## Work item:
Would you retype the listing word for word, skipping its pictures?

## Data excerpt:
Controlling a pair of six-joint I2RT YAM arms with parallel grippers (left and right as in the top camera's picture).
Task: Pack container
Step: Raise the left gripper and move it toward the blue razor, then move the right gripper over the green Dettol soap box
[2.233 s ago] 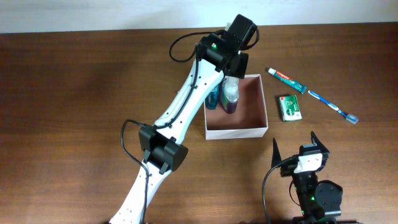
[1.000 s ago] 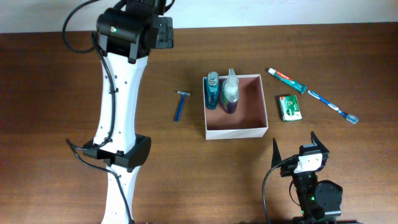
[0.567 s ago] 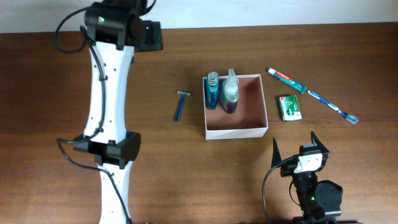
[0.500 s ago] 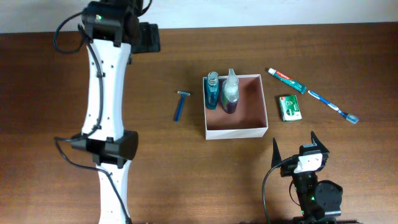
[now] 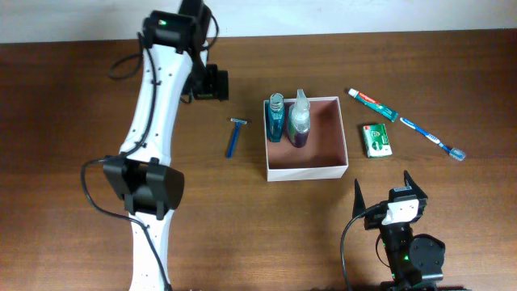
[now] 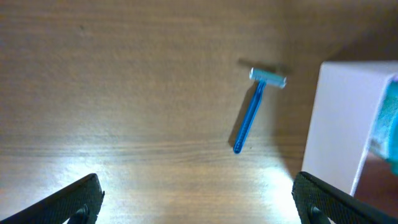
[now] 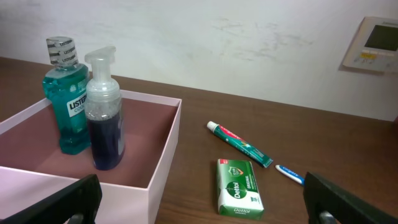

## Response to the exercise:
Controlling a pair of six-joint I2RT YAM arms with parallel grippers (left and right as in the top camera's picture).
Task: Pack container
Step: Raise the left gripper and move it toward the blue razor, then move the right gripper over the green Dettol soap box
[2.233 s ago] 
[1.000 s ago] 
[0.567 s ago] 
[0.500 s ago] 
[now] 
[now] 
[now] 

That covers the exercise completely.